Task goal: When you transcribe the listing, keep each line exact and drop the pictures.

Available data:
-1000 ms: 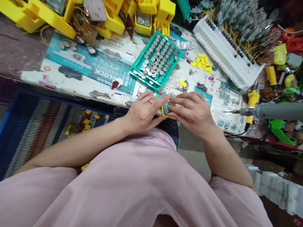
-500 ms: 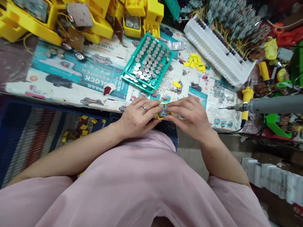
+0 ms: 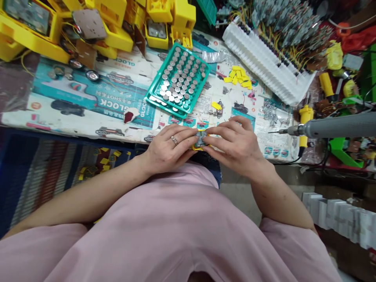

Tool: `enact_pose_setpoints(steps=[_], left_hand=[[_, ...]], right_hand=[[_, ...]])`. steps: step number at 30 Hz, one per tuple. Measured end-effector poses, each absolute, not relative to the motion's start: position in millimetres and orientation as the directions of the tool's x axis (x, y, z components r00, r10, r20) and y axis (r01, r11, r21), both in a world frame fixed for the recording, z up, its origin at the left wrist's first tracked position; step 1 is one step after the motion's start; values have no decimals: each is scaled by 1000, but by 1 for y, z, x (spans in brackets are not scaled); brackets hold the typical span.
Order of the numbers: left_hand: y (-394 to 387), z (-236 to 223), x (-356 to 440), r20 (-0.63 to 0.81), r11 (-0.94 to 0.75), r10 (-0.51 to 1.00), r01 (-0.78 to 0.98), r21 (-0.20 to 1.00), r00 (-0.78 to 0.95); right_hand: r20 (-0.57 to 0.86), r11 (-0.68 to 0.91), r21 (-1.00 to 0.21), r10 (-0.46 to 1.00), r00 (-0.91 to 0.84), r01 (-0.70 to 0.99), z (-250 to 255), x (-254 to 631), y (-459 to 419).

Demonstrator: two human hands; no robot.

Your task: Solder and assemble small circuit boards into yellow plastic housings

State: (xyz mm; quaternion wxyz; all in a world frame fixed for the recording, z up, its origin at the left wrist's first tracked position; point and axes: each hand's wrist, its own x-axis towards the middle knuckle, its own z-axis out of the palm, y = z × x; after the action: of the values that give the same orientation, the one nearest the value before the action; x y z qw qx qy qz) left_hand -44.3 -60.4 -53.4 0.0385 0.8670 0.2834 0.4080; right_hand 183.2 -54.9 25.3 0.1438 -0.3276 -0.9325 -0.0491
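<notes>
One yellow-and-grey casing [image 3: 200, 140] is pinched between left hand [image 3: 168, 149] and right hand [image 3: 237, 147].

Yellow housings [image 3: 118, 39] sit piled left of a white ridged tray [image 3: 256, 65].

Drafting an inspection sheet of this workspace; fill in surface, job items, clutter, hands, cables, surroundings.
Surface: tabletop, printed and visibly worn.
Job's things: small yellow-edged part; green tray bearing silver discs beyond it.
Clutter: yellow housings, loose yellow pieces, white ridged holder.
Hands: left hand and right hand hold the part between them, fingers at opposite sides.
Cables: dark cable by the near edge, right; thin yellow wires beside the holder.
Surroundings: blue crate at left; grey driver at right.
</notes>
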Motion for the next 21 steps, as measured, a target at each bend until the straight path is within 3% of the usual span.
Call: enact_pose_setpoints(steps=[10, 21], left_hand=[[-64, -53, -45, 636, -801, 576, 510, 314, 513], [-63, -50, -44, 668, -822, 533, 506, 262, 519]], right_hand=[[232, 781, 93, 586, -777, 617, 32, 178, -61], [222, 769, 92, 604, -766, 633, 35, 175, -62]])
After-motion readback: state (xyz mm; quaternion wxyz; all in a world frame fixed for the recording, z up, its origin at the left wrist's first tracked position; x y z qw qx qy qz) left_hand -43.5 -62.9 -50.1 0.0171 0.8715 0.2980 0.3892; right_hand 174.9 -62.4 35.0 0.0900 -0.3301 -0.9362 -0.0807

Result below:
-1000 ms: 
-500 ms: 
+0 ms: 

Tool: `enact_pose_setpoints(steps=[_], left_hand=[[_, ...]], right_hand=[[_, ...]])`. steps: step number at 30 Hz, one per tuple. Measured end-effector poses, each absolute, not relative to the motion's start: position in millimetres and orientation as the directions of the tool's x axis (x, y, z components r00, r10, r20) and y axis (r01, r11, r21), both in a world frame fixed for the recording, z up, its origin at the left wrist's first tracked position; step 1 is one step after the motion's start; values have no decimals: each is scaled by 1000, but by 1 for y, z, x (spans in brackets are not scaled); brackets hold the typical span.
Order of the numbers: left_hand: y (-394 to 387), z (-236 to 223), x (-356 to 440), r20 (-0.63 to 0.81), r11 (-0.94 to 0.75), r10 (-0.51 to 1.00), r01 (-0.78 to 0.98), r21 (-0.20 to 1.00), r00 (-0.78 to 0.95); right_hand: r20 (-0.57 to 0.86), r11 (-0.68 to 0.91), r21 (-1.00 to 0.21), r10 (-0.46 to 1.00), r00 (-0.91 to 0.84), r01 (-0.70 to 0.99), z (-250 to 255), x (-254 to 631), y (-459 to 419).

Demonstrator: two human hands; no robot.

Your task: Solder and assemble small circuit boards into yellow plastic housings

State: (xyz mm; quaternion wxyz; all in a world frame fixed for the recording, z up, its origin at the left wrist's first tracked position; point and axes: each hand's wrist, its own x-axis towards the middle knuckle, its own z-axis out of the palm, y = z × x; after the action: of the values that give the same orientation, the one nearest the value before the action; x y z qw qx qy qz) left_hand -44.3 -60.4 -53.4 0.0385 0.8670 0.2834 0.4080; right_hand 183.2 -54.9 25.3 0.1438 -0.3276 -0.9325 -0.0491
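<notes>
One yellow-and-grey casing [image 3: 200, 140] is pinched between left hand [image 3: 168, 149] and right hand [image 3: 237, 147].

Yellow housings [image 3: 118, 39] sit piled left of a white ridged tray [image 3: 256, 65].

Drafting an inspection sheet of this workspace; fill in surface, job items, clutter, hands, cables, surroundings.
Surface: tabletop, printed and visibly worn.
Job's things: small yellow-edged part; green tray bearing silver discs beyond it.
Clutter: yellow housings, loose yellow pieces, white ridged holder.
Hands: left hand and right hand hold the part between them, fingers at opposite sides.
Cables: dark cable by the near edge, right; thin yellow wires beside the holder.
Surroundings: blue crate at left; grey driver at right.
</notes>
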Motion for the next 21 steps, as measured, a target at each bend until the straight path is within 3% of the usual span.
Call: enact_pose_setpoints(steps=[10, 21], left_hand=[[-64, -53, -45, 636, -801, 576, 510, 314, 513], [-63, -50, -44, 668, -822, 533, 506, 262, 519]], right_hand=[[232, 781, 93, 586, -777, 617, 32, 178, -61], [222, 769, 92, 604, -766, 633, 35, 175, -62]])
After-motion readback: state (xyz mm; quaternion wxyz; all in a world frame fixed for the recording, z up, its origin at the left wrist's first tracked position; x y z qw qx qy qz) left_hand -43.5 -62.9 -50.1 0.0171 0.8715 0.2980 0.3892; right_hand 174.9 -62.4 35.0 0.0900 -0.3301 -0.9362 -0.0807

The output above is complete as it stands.